- [What is expected]: Copy out the whole listing below exactly.

▽

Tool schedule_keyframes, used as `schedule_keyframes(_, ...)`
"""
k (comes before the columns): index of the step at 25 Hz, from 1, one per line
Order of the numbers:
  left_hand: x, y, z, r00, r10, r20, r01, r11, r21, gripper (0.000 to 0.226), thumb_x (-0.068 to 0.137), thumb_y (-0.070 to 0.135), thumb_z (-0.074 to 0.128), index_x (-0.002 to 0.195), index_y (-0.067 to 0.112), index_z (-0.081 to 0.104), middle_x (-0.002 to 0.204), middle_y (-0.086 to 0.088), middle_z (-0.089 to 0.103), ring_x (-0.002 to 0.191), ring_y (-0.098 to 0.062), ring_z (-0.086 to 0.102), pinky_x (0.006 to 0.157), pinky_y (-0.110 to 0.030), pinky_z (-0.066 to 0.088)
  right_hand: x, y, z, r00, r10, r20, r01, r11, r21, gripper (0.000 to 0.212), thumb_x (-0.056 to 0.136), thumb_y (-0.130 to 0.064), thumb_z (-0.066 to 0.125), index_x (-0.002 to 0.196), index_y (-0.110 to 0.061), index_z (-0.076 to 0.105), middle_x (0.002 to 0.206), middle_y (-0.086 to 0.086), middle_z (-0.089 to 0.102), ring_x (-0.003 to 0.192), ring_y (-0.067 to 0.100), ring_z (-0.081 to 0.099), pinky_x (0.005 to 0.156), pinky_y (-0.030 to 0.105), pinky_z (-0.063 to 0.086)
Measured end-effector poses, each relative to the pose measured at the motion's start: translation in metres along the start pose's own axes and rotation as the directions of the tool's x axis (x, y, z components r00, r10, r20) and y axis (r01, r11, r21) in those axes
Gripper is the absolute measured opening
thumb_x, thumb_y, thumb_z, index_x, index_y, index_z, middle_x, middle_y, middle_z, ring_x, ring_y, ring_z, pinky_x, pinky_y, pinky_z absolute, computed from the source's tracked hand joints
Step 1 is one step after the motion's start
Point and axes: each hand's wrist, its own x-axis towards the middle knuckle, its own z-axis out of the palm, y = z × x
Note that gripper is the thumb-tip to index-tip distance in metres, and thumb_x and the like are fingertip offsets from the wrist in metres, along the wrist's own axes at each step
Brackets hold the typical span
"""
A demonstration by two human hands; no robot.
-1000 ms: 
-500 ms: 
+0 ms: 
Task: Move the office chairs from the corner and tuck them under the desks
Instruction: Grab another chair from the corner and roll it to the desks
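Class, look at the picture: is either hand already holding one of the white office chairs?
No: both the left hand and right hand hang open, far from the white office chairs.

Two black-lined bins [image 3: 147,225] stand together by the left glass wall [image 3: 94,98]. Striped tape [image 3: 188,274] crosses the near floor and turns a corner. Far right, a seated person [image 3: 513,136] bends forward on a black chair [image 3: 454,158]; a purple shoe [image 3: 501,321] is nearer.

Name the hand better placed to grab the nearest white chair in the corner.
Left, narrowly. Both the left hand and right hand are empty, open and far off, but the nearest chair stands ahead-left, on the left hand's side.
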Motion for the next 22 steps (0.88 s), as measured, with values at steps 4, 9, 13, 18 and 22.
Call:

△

- [Exercise output]:
Tool schedule_keyframes, used as `schedule_keyframes(_, ...)`
"""
k (comes before the columns): index of the step at 25 Hz, from 1, one per line
Order of the numbers:
  left_hand: x, y, z, r00, r10, r20, r01, r11, r21, gripper (0.000 to 0.226), thumb_x (-0.068 to 0.137), thumb_y (-0.070 to 0.135), thumb_z (-0.074 to 0.128), index_x (-0.002 to 0.195), index_y (-0.067 to 0.112), index_z (-0.081 to 0.104), middle_x (-0.002 to 0.204), middle_y (-0.086 to 0.088), middle_z (-0.089 to 0.103), ring_x (-0.002 to 0.191), ring_y (-0.098 to 0.062), ring_z (-0.086 to 0.102), pinky_x (0.006 to 0.157), pinky_y (-0.110 to 0.030), pinky_z (-0.066 to 0.088)
  right_hand: x, y, z, r00, r10, r20, r01, r11, r21, gripper (0.000 to 0.212), thumb_x (-0.056 to 0.136), thumb_y (-0.130 to 0.064), thumb_z (-0.066 to 0.125), index_x (-0.002 to 0.196), index_y (-0.110 to 0.061), index_z (-0.076 to 0.105), middle_x (0.002 to 0.206), middle_y (-0.086 to 0.086), middle_z (-0.089 to 0.102), ring_x (-0.003 to 0.192), ring_y (-0.067 to 0.100), ring_z (-0.081 to 0.099), pinky_x (0.005 to 0.156), pinky_y (-0.030 to 0.105), pinky_z (-0.063 to 0.086)
Measured end-effector poses, each relative to the pose measured at the motion's start: translation in metres along the start pose's own axes and rotation as the directions of the tool's x axis (x, y, z components r00, r10, r20) and y axis (r01, r11, r21) in those axes
Gripper is the absolute measured opening
thumb_x, thumb_y, thumb_z, index_x, index_y, index_z, middle_x, middle_y, middle_z, ring_x, ring_y, ring_z, pinky_x, pinky_y, pinky_z absolute, computed from the source's tracked hand joints
Step 1 is one step after the motion's start
Point and axes: each hand's wrist, its own x-axis towards the middle knuckle, its own z-axis out of the palm, y = z × x
Note that gripper is the thumb-tip to index-tip distance in metres, and thumb_x and the like are fingertip offsets from the wrist in metres, along the wrist's own axes at each step
Brackets hold the typical span
"""
A demonstration by two human hands; no robot.
-1000 ms: 
-500 ms: 
+0 ms: 
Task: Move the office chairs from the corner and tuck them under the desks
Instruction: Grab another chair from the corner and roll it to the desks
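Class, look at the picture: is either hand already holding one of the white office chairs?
No: both the left hand and right hand hang open, far from the white office chairs.

Two black-lined bins [image 3: 147,225] stand together by the left glass wall [image 3: 94,98]. Striped tape [image 3: 188,274] crosses the near floor and turns a corner. Far right, a seated person [image 3: 513,136] bends forward on a black chair [image 3: 454,158]; a purple shoe [image 3: 501,321] is nearer.

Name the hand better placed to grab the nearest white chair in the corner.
Left, narrowly. Both the left hand and right hand are empty, open and far off, but the nearest chair stands ahead-left, on the left hand's side.
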Motion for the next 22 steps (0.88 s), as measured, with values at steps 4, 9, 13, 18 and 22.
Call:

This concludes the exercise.